Our friend, Dick Cohen, Archivist-General, informed me that former club member Arthur Burdett Frost, his membership lasting from 1873 to 1883, resigned from our Club when he had decided to marry Emily Phillips and move to Long Island. It was proposed at that time to make Mr Frost an honorary member. “The members held Mr Frost in high esteem, but could see no special reason for bestowing this distinction upon him and the proposition was voted down. Mr Frost’s resignation was handed in at the next meeting, Jan 25th; there was some delay but it was finally accepted with the customary expression of regret.” Today Mr Frost’s artwork is being commemorated on a stamp, an illustration of Br’er Rabbit for the “Uncle Remus” tales by Joel Chandler Harris, probably the art work for which Mr Frost is most famous.
A. B. Frost is among twenty artists that had been recommended by our brethren in New York, the Society of Illustrators, to mark their Society’s 100th anniversary on 1st February 2001. On that date the U.S.P.S. issued a sheet of stamps in tribute to American illustrators. Nor is Mr Frost our only club member to be found included there. The Society of Illustrators had elected Arthur Burdett Frost, posthumously in 1985, to their Hall of Fame artists. Perhaps our club should now reconsider his honorary membership.
Born in Philadelphia the 17th January 1851, Mr Frost worked for a wood engraver and then a lithographer while sketching in the evenings. It was here in Philadelphia he launched his long career as an illustrator, beginning in 1874 as one of the contributors to Max Adeler’s book, ~Out of the Old Hurly-Burly or, Life in An Odd Corner~, a satire on American village life. The book sold over a million copies – and first editions can still be bought for less than twenty dollars. By 1876, he was working as a staff illustrator for “Harper’s Magazine”. There, under the tutelage of Charles Parsons, art director at Harper and Brothers, the largest publisher in the country at the time, Frost found himself a member of a select group of young illustrators who included Edwin Austin Abbey, Howard Pyle, and Charles Stanley Reinhart. It was the Golden Age of Illustration.
Mr Frost’s pen illustrations found homes in such magazines as Century, Scribner’s, Cosmopolitan, and Colliers. He illustrated stories and books by Frank R. Stockton, Charles Dickens, Mark Twain, and Andrew Lang. In addition to his illustrations, he produced numerous cartoon strips, caricatures, comic drawings, and serious sketches of shooters and golfers.

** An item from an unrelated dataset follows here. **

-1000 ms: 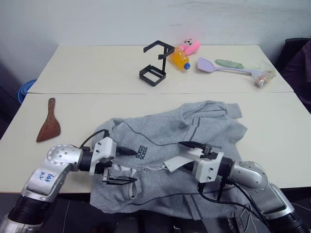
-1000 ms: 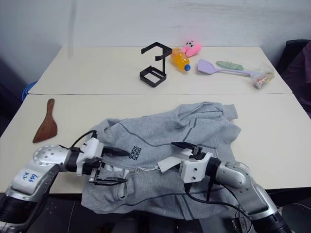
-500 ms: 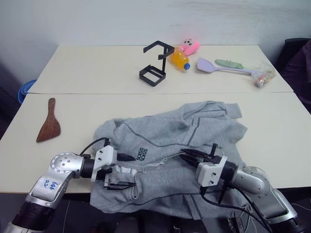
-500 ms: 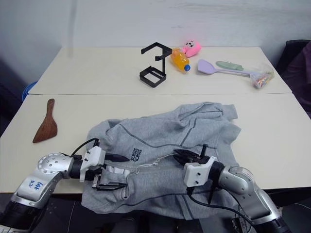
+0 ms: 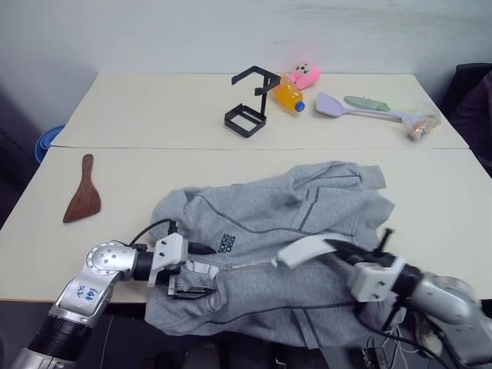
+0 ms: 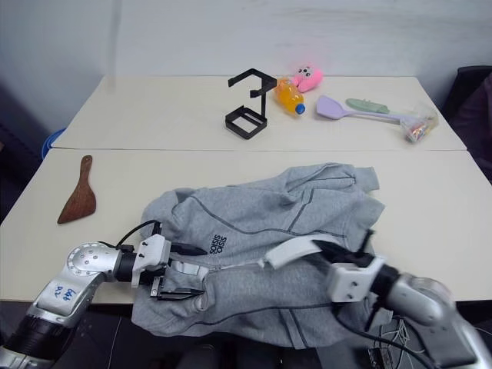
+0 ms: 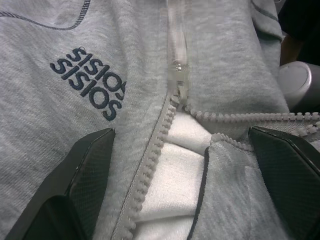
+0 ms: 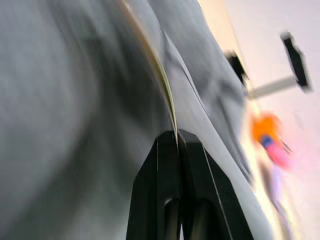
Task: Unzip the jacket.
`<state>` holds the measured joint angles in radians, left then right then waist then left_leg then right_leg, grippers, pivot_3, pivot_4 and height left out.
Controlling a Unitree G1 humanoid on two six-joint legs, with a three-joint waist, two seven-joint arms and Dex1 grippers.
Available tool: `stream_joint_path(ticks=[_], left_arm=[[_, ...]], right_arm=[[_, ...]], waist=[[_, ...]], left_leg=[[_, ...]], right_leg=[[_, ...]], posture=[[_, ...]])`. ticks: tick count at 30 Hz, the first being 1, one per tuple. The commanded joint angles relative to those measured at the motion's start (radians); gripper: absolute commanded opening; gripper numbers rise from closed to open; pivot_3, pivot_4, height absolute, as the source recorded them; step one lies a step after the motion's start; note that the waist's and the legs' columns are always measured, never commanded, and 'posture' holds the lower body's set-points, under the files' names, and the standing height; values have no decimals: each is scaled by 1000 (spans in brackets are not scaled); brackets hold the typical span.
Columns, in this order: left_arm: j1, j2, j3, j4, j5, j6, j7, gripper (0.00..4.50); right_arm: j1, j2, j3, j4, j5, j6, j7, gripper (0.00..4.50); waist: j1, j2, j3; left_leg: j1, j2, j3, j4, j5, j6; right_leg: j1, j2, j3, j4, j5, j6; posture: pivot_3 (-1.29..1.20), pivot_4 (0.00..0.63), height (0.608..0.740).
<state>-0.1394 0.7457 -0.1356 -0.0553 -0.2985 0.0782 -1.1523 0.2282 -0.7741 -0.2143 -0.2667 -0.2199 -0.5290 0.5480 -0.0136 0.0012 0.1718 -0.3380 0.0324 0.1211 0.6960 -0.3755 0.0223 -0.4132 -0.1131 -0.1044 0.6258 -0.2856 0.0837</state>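
The light grey fleece jacket point(image 5: 292, 207) lies crumpled at the table's near edge, with its dark chest logo point(image 7: 92, 82) facing up. Its zipper slider point(image 7: 179, 75) sits below the logo's level. The teeth are parted beneath the slider over white lining point(image 7: 175, 150). My left gripper point(image 5: 209, 270) is open, one finger on each side of the parted zipper near the hem. My right gripper point(image 5: 332, 244) is shut on a white-lined flap of the jacket's front edge point(image 5: 301, 250) and holds it up off the cloth to the right.
A wooden spatula point(image 5: 82, 201) lies on the left of the near table. On the far table stand a black wire stand point(image 5: 250, 100), an orange bottle point(image 5: 288, 96), a pink plush toy point(image 5: 307, 74), a purple spatula point(image 5: 338, 105) and a small bag point(image 5: 421, 124).
My right gripper shut on the white flap and drew it to the right, stretching the jacket's front edge. My left gripper stayed open and sank slightly onto the cloth.
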Motion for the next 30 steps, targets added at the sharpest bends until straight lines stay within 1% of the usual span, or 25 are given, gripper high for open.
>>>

Through it all, Mr Frost wanted to be a painter. As with so many here at the Club, we find Mr Frost also attended the Pennsylvania Academy of Fine Arts. He studied briefly with Thomas Eakins and makes an appearance in Eakins’ famous painting, “the Swimming Hole”. The young Frost is the redhead fellow. In the years 1877 to 1888, he studied in London, where he came to the attention of Lewis Carroll. Having returned to the States, in 1891 he was a pupil of impressionist painter, William Merritt Chase. Our wandering artist was living in Paris in 1906. Just a year later, Henri Matisse started art classes in Paris and Mr Frost was one of the artists to enroll. And while in Europe, Mr Frost learned that both his sons had tuberculosis.
Mr Frost returned to America in 1914. In 1917 his oldest son, Arthur Burdett Frost, Jr died before he was thirty. It was devastating to his father and cast a shadow over the remainder of his life. “We have no Christmas and never will have again,” he wrote with regards to his son, whose birthday was close to Christmas. In December of 1919 he moved again, taking residence in California, and in California he died on 22nd June 1928 at the home of his surviving son, John Frost, an artist and landscapist.
Arthur Burdett Frost will be better remembered as an illustrator with pen than for his paintings. He was always hindered by his colorblindness. It left his color work appearing washed-out. Still, he exhibited his works at the Paris Exposition of 1900.